North Carolina is the only Southern state that does not constitutionally prohibit same-sex marriage, but two bills currently in the N.C. General Assembly (SB 106/HB 777) seek to define marriage as exclusively between a man and a woman.
Although the editorial board recognizes that the issue of gay marriage is undoubtedly important to many North Carolinians, we wonder if introducing legislation surrounding a contentious social issue should be replaced by attempts to fix the ailing economy.
The bills have garnered heavy protest from gay rights groups, yet Republican representatives, led by Senators Harris Blake and Jim Forrester, push full steam ahead. A decisive issue for both sides of the aisle, the gay marriage debate rages in Raleigh.
Introduced on February 23 of this year, Senate Bill 106, also known as the Defense of Marriage Act, has spawned such outcry that groups like Equality North Carolina have embarked upon fundraising campaigns to stop its progress.
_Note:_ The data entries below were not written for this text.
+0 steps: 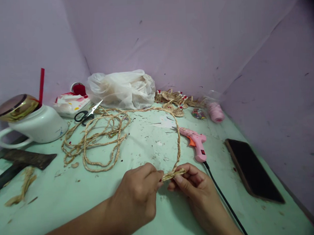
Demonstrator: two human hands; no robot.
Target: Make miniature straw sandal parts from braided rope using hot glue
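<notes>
Well out from the back edge of the green table [145, 147], the left hand [139, 194] and the right hand [193, 188] both pinch the folded end of a braided rope [178, 140], thumbs and fingers pressed on it. Only this short bit looks folded so far — most of the rope lies in loose loops toward the left edge, so a lot seems left. By the back edge sit small rope coils [178, 111] with red and white dots, and they look done. Near the left edge, a red stick [42, 88] pokes up from a white mug [45, 125]. A white plastic bag [121, 89] sits by the back edge — it is cloudy, so I can't tell what is inside. Near the back right corner, a little clear bag [198, 113] holds colorful beads.
</notes>
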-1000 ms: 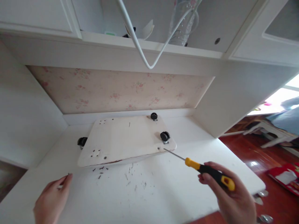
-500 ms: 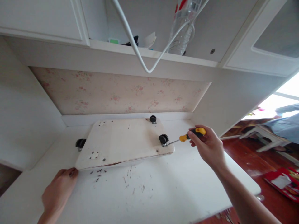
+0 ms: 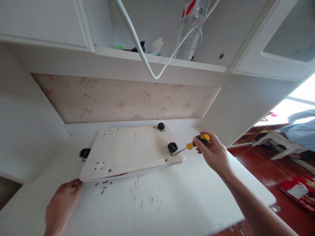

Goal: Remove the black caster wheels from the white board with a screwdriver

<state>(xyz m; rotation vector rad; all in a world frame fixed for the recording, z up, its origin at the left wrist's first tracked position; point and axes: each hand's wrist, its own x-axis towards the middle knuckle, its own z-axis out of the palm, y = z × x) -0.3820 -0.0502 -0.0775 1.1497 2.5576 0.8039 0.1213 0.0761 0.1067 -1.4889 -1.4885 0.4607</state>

Add to this a recent Elon University poll that shows 57% of North Carolinians support “marriage, civil union, or partnerships for same-sex couples.”
Still, Republican senators truck along, hoping to prohibit same-sex relationship recognition.
Such heavy focus on the two bills is unjustifiable given the state of the economy. Time and money should be better spent.
As the debt ceiling rises and the unemployment rate in North Carolina climbs to 9.5%, the board believes that Senate Bill 106 and House Bill 777 must recede into the background — at least for the time being.
Forget about party lines, religion or sexual preference. It doesn’t matter if you’re gay, straight, conservative, liberal, religious or atheist. The two bills are detracting from more pressing economic issues. It’s common sense — fix the leakiest faucet first.